Coordinate Transformation for PDEs
The above addressed coordinate transformations in ODEs; now let's discuss PDEs. In courses on partial differential equations and vector analysis, a common exercise is transforming the Laplace operator into polar, spherical, or other orthogonal coordinate systems to accommodate different boundary conditions. In such cases, variation can also play a role. Taking the two-dimensional Laplace operator as an example, we consider the equation:
\[\Delta^2 u=\frac{\partial^2 u}{\partial x^2}+\frac{\partial^2 u}{\partial y^2}=F\tag{5}\]
where $F$ is a constant (What is the purpose of introducing $F$? I invite the reader to think about this). To consider the polar form of $(5)$, we only need to note that it is the result of the variation of the action:
\[S=\int \left[\frac{1}{2}\left(\left(\frac{\partial u}{\partial x}\right)^2+\left(\frac{\partial u}{\partial y}\right)^2\right)+F u\right] dxdy\tag{6}\]
We can transform the coordinates directly in $(6)$ and then take the variation. We can quickly write:
\[S=\int \left[\frac{1}{2}\left(\left(\frac{\partial u}{\partial r}\right)^2+\left(\frac{1}{r}\frac{\partial u}{\partial \theta}\right)^2\right)+F u\right] rd\theta dr\tag{7}\]
The result of the variation gives (don't miss the $r$ in front of $d\theta dr$):
\[\frac{\partial}{\partial r}\left(r\frac{\partial u}{\partial r}\right)+\frac{1}{r}\frac{\partial^2 u}{\partial \theta^2}=F r\tag{8}\]
Which is:
\[\frac{1}{r}\frac{\partial}{\partial r}\left(r\frac{\partial u}{\partial r}\right)+\frac{1}{r^2}\frac{\partial^2 u}{\partial \theta^2}=F\]
By comparing it with equation $(5)$, we obtain:
\[\frac{\partial^2 }{\partial x^2}+\frac{\partial^2 }{\partial y^2}=\frac{1}{r}\frac{\partial}{\partial r}\left(r\frac{\partial }{\partial r}\right)+\frac{1}{r^2}\frac{\partial^2 }{\partial \theta^2}\]
The computational cost should be slightly lower than directly substituting the coordinate transformation formulas for a "hard calculation."
The reader might point out: You cheated! The reason you calculated it so quickly is that you pre-calculated the Jacobian determinant for polar coordinates (multiple integral transformation), and the transformation of the "kinetic energy" terms wasn't that obvious either! If you included those calculations, the time might far exceed direct substitution.

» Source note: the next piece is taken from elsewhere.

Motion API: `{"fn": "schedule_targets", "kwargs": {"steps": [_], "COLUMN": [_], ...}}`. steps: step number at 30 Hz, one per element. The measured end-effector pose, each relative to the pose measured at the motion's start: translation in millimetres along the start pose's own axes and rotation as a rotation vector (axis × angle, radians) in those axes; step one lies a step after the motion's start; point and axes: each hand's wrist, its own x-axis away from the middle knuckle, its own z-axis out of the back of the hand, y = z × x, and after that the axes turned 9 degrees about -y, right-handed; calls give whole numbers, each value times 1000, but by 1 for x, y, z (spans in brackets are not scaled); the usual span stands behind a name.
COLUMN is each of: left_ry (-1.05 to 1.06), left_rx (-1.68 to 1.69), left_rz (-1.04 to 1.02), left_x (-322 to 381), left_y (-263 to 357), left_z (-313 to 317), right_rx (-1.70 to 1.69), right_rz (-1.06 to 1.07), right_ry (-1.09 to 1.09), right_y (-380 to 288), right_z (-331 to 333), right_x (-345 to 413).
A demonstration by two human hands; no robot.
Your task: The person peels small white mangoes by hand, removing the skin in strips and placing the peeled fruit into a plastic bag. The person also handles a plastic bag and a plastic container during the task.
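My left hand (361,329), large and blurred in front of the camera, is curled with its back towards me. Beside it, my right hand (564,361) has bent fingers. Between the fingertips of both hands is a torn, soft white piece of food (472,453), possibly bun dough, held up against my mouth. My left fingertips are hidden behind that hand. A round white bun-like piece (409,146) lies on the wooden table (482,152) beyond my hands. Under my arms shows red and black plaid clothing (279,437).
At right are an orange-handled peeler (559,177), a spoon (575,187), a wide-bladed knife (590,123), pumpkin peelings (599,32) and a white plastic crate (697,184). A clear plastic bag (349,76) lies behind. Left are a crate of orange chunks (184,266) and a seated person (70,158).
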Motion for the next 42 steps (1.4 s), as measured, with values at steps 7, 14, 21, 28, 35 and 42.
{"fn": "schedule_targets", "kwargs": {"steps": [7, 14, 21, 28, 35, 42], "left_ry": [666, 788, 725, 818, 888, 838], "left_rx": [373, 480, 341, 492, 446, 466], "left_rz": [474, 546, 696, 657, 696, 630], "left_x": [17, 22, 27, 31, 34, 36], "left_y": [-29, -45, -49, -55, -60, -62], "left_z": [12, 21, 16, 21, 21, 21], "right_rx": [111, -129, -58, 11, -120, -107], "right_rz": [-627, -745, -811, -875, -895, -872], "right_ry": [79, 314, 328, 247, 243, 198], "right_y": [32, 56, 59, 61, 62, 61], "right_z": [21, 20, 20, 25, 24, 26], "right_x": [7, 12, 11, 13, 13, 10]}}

Readers thinking this are indeed correct; if you first go calculate a Jacobian determinant, then simplify, then vary, the computational load is also quite large. However, what I am emphasizing here is: simple answers might have simple processes (if the answer itself is complex, no amount of skill will make it simple), and unfamiliar problems might be convertible into familiar ones. In the transformation of the Laplace operator, at least for me, the process of direct transformation is unfamiliar, whereas the Jacobian determinant for polar (including spherical) coordinates is familiar, and variational methods are also quite familiar. Therefore, I would rather use this variational trick—which seems roundabout—to derive the transformation of the Laplace operator.

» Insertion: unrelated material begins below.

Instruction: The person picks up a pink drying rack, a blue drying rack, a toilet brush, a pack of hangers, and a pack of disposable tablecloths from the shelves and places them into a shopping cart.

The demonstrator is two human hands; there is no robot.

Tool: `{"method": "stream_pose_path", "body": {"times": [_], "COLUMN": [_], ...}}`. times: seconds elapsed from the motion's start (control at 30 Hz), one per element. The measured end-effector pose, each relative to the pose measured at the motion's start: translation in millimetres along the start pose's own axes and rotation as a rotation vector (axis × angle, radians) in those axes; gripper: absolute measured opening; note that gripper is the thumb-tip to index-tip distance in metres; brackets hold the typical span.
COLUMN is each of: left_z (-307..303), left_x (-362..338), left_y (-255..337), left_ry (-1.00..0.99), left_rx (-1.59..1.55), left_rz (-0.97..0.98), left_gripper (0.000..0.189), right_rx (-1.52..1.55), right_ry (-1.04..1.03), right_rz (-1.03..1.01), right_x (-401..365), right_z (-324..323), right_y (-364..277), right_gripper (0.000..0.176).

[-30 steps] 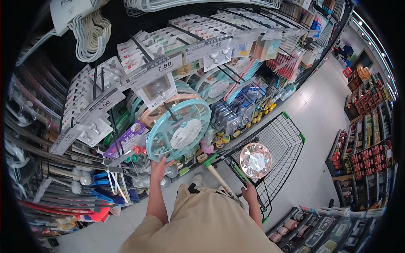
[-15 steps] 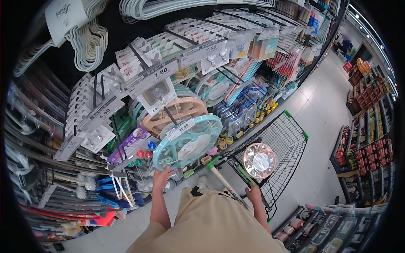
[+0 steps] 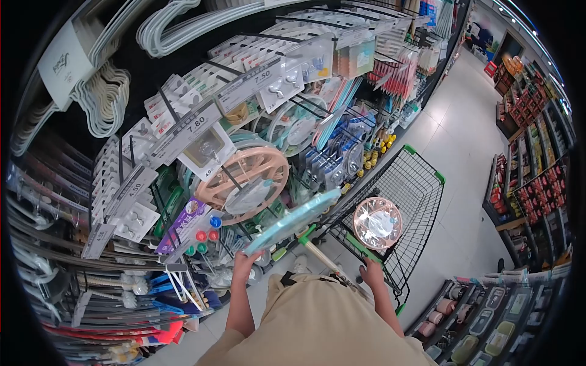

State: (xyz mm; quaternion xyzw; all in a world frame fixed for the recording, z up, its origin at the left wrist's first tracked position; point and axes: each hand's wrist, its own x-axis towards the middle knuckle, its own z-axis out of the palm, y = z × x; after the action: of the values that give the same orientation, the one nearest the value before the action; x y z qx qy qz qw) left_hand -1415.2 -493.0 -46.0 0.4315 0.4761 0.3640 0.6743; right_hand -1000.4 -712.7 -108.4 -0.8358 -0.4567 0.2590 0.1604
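Observation:
My left hand (image 3: pixel 244 266) grips the near edge of a teal round plastic drying hanger (image 3: pixel 296 219), tilted and seen nearly edge-on in front of the shelf display. Behind it, a peach round drying hanger (image 3: pixel 244 183) hangs on a display hook. My right hand (image 3: pixel 371 272) is curled at the handle of a black wire shopping cart (image 3: pixel 421 204) with green corners. Its fingers are partly hidden. A pinkish round packaged item (image 3: pixel 378 222) with a clear wrap lies at the cart's handle end.
Hooks carry white clothes hangers (image 3: pixel 101 100) and carded hooks under price tags (image 3: pixel 195 125). A cream pole with a green end (image 3: pixel 320 253) lies between my body and the cart. Food shelves (image 3: pixel 537 189) line the aisle's right side; lunch boxes (image 3: pixel 482 320) stand lower right. A person (image 3: pixel 482 36) is far off.
The teal drying hanger has come off its display hook and turned from face-on to nearly edge-on in my left hand. The peach one behind is now uncovered. My right hand stays at the cart.

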Motion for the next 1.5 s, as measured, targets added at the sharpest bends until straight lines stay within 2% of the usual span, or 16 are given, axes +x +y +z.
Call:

Furthermore, polar and spherical coordinates are orthogonal coordinate systems. For orthogonal coordinate systems, writing out the Jacobian determinant is not particularly difficult. For example, in polar coordinates, we only need to note that $r d\theta$ and $dr$ are the orthogonal differentials in the polar coordinate system to immediately write $dxdy = r d\theta dr$ and $\left(\frac{\partial u}{\partial x}\right)^2+\left(\frac{\partial u}{\partial y}\right)^2=\left(\frac{\partial u}{\partial r}\right)^2+\left(\frac{1}{r}\frac{\partial u}{\partial \theta}\right)^2$.
Another Example
Let's take another example, such as an orthogonal coordinate system $(\xi, \eta)$:
\[\left\{\begin{aligned}&x=\xi^2-\eta^2\\ &y=2\xi\eta\end{aligned}\right.\]
(Why are $(\xi, \eta)$ orthogonal? Here I have indeed cheated; this is expanded from $x+yi = (\xi+\eta i)^2$, and the real and imaginary parts of an analytic function are necessarily orthogonal.)
We can calculate:
\[ds^2=dx^2+dy^2=\left(\xi^2+\eta^2\right)\left(d\xi^2+d\eta^2\right)\]

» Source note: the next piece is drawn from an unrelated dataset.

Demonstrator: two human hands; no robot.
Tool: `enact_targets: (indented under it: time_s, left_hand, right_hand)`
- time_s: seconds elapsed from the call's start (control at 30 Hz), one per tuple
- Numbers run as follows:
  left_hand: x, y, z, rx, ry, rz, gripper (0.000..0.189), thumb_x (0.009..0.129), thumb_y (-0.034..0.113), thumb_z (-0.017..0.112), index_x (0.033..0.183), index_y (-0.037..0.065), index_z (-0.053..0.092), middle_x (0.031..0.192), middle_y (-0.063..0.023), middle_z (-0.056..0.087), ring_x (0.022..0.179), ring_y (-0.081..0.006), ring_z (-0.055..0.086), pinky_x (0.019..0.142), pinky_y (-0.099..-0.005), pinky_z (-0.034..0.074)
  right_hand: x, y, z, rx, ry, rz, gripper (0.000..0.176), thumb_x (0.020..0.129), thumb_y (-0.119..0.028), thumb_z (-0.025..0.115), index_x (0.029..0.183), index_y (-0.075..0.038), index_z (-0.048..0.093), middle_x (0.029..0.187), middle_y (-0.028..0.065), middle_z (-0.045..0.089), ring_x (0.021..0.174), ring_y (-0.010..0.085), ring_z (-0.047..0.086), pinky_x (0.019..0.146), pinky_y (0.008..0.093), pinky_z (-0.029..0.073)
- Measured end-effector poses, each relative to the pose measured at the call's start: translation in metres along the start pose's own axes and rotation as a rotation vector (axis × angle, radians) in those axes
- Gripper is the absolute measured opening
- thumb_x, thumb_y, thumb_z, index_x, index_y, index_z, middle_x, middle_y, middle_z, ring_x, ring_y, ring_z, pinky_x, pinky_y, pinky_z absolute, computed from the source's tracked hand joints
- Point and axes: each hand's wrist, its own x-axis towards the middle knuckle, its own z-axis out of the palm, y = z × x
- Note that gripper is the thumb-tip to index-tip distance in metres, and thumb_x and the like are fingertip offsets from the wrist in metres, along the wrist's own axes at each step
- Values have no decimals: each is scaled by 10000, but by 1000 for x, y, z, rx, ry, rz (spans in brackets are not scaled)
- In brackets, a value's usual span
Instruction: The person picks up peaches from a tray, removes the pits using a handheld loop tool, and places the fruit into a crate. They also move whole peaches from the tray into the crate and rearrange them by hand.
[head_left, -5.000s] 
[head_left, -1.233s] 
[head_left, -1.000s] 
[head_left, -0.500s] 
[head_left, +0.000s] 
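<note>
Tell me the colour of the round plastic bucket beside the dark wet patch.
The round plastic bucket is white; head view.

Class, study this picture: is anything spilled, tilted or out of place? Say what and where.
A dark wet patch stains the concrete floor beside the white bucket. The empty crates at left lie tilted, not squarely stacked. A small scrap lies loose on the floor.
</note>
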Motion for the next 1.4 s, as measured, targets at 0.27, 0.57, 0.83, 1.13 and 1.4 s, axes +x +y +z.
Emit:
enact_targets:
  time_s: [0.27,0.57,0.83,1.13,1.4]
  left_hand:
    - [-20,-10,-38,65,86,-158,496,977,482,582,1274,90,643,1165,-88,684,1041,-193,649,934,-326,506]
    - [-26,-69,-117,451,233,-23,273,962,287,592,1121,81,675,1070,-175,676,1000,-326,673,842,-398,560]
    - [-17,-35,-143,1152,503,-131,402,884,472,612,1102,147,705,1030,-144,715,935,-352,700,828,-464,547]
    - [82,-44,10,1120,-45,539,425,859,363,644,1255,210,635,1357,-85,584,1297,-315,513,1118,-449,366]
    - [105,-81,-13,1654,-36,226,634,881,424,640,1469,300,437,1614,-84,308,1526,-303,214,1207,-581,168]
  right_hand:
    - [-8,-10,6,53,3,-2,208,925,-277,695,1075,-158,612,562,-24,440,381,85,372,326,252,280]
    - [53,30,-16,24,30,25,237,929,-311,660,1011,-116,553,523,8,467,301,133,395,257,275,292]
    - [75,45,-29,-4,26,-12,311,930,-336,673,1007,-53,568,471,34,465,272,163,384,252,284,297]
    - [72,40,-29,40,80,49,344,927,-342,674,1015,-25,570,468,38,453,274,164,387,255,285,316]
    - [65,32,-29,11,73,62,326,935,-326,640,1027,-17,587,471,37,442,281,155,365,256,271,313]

Thus, the two orthogonal differentials are $\sqrt{\xi^2+\eta^2}d\xi$ and $\sqrt{\xi^2+\eta^2}d\eta$. Therefore, we can quickly write:
\[\begin{aligned}&dxdy=\sqrt{\xi^2+\eta^2}d\xi\cdot\sqrt{\xi^2+\eta^2}d\eta=\left(\xi^2+\eta^2\right)d\xi d\eta\\ &\left(\frac{\partial u}{\partial x}\right)^2+\left(\frac{\partial u}{\partial y}\right)^2=\left(\frac{1}{\sqrt{\xi^2+\eta^2}}\frac{\partial u}{\partial \xi}\right)^2+\left(\frac{1}{\sqrt{\xi^2+\eta^2}}\frac{\partial u}{\partial \eta}\right)^2\end{aligned}\]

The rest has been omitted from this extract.